Conclui-se que a promoção de reflexão crítica acerca dessas disparidades contribui para discussões acerca do fazer do profissional de psicologia no âmbito da Assistência Social bem como na urgência de oferta de capacitações aos psicólogos e trabalhadores dos setores administrativos operantes nos Centros de Referência. Cabe ressaltar que nenhum funcionário do CRAS observado recebeu qualificação antes de ser alocado no dispositivo. Destarte, sugere-se que a formação continuada realizada prevista na Política Nacional de Assistência Social (2004) seja realizada no município de Itaperuna (RJ) em parceria com instituições de ensino superior, corroborando não só para a disseminação qualificação para uma atuação de qualidade nos Centros de Referência, no fortalecimento da extensão universitária e no desenvolvimento das competências e habilidades aos discentes.

Além disso, nota-se a necessidade de fiscalizações eventuais e efetivas para identificar e reconhecer os serviços prestados por esses dispositivos em Itaperuna (RJ), bem como faz-se necessário a implantação das pesquisas-ação previstas na PNAS (2004), a fim de compreender onde o serviço falha na visão dos próprios usuários e estruturar medidas condizentes com tais demandas.

No que concerne ao âmbito acadêmico, recomenda-se que as instituições de ensino superior estimulem o pensamento crítico dos discentes e ambiente-os sobre como deve ser realizada a prática do psicólogo nos Centros de Referência de Assistência Social (CRAS) e nos Centros de Referência Especializado de Assistência Social (CREAS), visando desenvolver a consciência de classe e disseminando informações acerca de outras realidades de atuação para além da clínica.

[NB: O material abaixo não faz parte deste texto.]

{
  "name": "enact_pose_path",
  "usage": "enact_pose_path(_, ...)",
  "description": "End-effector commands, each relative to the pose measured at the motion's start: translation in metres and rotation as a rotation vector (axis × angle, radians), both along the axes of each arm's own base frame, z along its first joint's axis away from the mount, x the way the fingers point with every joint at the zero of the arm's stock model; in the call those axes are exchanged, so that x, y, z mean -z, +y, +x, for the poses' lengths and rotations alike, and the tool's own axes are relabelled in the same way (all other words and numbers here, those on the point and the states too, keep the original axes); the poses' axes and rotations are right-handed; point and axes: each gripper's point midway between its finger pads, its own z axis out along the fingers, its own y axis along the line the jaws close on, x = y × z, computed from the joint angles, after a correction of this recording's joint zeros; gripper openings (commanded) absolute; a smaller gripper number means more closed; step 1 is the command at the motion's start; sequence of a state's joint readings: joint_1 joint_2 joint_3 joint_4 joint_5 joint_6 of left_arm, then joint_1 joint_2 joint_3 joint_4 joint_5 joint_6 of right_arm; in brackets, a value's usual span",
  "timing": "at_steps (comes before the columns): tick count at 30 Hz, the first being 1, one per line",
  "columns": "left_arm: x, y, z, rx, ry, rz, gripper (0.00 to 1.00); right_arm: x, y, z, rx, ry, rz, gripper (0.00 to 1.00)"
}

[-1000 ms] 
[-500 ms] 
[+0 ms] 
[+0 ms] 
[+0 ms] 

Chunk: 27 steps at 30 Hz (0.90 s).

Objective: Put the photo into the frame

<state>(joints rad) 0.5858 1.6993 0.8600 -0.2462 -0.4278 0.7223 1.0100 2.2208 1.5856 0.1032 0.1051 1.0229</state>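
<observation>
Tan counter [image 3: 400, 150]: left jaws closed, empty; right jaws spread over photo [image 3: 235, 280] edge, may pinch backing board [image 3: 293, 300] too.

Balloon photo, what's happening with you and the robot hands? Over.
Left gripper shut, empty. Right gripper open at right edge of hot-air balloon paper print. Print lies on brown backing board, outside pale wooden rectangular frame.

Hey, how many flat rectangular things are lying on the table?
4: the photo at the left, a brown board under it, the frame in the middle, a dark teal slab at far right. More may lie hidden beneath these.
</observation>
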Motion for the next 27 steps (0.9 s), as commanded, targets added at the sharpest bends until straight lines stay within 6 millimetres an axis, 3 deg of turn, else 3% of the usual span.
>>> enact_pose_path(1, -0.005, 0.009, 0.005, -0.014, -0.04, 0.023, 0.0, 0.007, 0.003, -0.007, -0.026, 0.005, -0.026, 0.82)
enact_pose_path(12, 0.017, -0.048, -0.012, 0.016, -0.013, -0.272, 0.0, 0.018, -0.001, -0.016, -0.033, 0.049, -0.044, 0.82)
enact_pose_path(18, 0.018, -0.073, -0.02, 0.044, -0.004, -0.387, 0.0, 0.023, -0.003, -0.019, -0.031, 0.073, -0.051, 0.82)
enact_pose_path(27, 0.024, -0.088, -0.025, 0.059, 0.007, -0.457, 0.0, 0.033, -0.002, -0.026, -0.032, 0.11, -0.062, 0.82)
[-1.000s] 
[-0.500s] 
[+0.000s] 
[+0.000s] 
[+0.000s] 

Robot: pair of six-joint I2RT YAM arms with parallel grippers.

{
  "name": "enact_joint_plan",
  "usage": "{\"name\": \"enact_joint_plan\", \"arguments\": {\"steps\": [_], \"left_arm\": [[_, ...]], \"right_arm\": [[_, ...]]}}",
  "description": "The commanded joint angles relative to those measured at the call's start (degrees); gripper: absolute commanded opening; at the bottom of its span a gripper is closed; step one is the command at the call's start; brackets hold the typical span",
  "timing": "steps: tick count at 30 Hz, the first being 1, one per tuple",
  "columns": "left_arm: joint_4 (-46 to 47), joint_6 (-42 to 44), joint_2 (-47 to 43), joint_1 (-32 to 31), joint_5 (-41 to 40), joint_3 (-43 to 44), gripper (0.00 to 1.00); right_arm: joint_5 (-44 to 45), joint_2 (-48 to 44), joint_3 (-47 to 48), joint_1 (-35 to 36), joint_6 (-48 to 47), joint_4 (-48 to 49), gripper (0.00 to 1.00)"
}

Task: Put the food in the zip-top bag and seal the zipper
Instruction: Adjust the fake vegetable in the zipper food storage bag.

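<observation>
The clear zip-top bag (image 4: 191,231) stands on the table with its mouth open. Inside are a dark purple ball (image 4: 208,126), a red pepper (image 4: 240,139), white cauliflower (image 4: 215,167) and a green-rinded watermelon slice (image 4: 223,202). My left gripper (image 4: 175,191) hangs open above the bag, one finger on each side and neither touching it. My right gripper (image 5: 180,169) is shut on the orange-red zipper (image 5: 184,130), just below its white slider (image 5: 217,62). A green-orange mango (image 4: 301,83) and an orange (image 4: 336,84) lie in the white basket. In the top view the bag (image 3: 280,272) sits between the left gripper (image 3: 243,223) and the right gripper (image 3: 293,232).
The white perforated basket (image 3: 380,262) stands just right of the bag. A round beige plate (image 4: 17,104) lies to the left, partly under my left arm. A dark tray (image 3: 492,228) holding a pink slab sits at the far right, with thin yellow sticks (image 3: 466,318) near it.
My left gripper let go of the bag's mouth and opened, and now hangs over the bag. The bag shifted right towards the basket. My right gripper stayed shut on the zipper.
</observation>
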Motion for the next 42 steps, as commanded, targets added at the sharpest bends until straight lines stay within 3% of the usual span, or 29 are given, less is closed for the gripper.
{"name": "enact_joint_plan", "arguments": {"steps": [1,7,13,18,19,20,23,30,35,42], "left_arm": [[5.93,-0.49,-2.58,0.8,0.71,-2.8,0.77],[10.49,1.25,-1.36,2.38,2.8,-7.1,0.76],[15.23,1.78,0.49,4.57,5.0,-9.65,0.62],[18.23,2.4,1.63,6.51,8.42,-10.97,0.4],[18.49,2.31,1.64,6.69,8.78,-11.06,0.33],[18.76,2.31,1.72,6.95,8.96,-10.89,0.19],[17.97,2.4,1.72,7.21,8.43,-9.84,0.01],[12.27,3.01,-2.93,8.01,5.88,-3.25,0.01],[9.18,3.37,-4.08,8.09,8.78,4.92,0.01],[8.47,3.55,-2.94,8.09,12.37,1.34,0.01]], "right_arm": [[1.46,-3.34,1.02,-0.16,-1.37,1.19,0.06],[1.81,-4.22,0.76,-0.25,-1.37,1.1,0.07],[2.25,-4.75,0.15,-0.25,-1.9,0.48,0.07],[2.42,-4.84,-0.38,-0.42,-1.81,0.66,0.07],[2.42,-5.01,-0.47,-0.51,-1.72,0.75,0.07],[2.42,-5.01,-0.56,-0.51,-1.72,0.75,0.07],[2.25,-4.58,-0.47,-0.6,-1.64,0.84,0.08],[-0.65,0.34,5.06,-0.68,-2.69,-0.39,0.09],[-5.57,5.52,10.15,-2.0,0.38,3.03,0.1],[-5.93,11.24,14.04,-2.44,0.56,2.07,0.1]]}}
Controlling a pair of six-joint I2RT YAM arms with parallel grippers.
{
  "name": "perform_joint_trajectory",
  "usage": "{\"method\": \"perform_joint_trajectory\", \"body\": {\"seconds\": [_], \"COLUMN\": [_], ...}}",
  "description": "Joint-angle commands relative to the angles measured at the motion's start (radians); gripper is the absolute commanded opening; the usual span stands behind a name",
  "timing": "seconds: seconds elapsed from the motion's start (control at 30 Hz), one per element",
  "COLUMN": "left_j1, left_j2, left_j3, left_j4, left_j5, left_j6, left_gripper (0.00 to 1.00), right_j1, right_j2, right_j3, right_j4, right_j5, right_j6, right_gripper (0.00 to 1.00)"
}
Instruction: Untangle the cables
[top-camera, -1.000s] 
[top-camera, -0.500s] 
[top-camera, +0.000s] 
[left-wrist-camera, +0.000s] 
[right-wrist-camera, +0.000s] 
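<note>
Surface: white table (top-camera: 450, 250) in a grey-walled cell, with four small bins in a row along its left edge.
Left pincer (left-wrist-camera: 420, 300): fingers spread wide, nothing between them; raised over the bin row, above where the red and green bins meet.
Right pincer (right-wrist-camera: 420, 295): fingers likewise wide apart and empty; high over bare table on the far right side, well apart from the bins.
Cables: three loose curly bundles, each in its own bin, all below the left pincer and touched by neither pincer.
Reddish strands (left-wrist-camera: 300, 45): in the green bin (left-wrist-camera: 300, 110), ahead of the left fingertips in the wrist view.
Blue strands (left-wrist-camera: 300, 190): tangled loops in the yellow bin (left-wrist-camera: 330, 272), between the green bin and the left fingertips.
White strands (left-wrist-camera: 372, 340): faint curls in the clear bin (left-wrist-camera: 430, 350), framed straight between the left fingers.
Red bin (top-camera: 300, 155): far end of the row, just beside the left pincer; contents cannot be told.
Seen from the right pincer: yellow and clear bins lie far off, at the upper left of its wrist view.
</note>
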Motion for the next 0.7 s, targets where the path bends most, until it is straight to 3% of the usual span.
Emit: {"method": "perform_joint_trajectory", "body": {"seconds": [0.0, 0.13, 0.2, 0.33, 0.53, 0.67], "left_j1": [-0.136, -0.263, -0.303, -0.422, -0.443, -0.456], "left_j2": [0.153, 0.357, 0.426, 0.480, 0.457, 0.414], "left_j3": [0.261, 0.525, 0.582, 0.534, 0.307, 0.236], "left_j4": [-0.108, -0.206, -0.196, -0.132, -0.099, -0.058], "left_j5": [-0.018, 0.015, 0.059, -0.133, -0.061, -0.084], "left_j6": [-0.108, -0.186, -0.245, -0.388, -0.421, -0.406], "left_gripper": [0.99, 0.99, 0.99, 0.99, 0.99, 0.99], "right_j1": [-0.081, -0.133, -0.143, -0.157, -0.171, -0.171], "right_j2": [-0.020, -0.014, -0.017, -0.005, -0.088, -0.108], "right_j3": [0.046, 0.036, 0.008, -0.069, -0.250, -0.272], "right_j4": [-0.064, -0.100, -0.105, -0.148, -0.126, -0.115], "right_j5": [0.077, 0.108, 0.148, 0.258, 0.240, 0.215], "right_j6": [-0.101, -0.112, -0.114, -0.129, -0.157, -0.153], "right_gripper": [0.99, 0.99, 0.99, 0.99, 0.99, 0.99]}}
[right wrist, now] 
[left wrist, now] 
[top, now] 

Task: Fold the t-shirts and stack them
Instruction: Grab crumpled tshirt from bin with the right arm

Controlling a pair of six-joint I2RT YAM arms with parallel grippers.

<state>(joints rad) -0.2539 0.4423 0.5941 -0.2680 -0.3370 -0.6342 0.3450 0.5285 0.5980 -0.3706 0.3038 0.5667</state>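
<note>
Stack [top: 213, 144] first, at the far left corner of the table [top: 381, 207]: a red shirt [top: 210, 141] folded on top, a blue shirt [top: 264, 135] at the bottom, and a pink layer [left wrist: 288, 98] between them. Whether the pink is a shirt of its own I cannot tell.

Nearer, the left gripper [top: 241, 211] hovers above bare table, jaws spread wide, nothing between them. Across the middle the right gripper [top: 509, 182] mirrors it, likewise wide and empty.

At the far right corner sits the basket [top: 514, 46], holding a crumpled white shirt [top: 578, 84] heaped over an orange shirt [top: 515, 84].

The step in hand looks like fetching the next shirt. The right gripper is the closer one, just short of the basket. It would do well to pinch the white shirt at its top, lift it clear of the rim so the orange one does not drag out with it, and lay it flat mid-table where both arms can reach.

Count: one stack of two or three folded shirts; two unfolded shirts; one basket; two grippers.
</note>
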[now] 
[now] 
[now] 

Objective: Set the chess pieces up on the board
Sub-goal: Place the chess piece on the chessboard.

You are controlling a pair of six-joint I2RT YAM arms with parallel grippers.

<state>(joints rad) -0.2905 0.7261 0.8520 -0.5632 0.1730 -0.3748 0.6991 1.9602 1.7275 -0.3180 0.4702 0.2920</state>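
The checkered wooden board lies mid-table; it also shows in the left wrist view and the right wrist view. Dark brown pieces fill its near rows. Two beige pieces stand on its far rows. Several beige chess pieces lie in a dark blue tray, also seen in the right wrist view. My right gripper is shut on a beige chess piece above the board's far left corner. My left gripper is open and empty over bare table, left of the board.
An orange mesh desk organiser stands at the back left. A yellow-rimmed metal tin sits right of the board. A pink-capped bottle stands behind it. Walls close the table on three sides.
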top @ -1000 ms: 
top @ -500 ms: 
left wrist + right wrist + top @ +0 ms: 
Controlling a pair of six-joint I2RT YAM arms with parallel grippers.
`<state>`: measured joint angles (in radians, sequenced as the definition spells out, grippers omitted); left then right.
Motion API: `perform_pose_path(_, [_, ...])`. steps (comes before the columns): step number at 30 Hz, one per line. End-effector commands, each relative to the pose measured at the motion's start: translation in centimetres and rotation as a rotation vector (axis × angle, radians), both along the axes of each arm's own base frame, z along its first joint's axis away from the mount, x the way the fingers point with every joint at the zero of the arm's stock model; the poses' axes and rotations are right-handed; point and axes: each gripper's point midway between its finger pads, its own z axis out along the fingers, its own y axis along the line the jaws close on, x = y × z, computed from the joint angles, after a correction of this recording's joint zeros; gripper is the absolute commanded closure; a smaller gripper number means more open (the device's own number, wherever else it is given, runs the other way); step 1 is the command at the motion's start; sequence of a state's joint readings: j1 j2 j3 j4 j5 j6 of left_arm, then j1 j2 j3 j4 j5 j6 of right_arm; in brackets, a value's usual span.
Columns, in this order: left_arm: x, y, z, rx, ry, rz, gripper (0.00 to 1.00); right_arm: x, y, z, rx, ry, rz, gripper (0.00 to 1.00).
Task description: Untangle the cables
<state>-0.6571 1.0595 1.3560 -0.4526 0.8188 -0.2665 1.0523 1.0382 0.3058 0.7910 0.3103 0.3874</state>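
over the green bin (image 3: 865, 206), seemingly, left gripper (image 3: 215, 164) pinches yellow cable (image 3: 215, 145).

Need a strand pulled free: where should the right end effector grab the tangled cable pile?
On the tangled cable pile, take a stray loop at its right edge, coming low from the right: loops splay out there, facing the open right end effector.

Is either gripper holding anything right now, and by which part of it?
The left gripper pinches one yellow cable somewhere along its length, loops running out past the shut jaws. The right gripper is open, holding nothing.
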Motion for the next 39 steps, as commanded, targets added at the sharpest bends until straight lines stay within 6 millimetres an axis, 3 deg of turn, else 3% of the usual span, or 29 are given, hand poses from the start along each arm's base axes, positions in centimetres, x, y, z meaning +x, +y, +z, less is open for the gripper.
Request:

Outra recomendação relevante é a contratação de profissionais por meio de concurso público, medida que pode contribuir para a construção de vínculos sólidos com os usuários. Por fim, sugere-se que sejam realizadas investigações a fim de levantar a percepção que os profissionais de psicologia do município de Itaperuna (RJ) possuem acerca das ações que devem ser realizadas na Assistência Social a fim de estruturar intervenções que estejam em conformidade com os desafios identificados pela ótica deles, proporcionando a construção de uma práxis eficaz e transpassada pelo compromisso ético-político.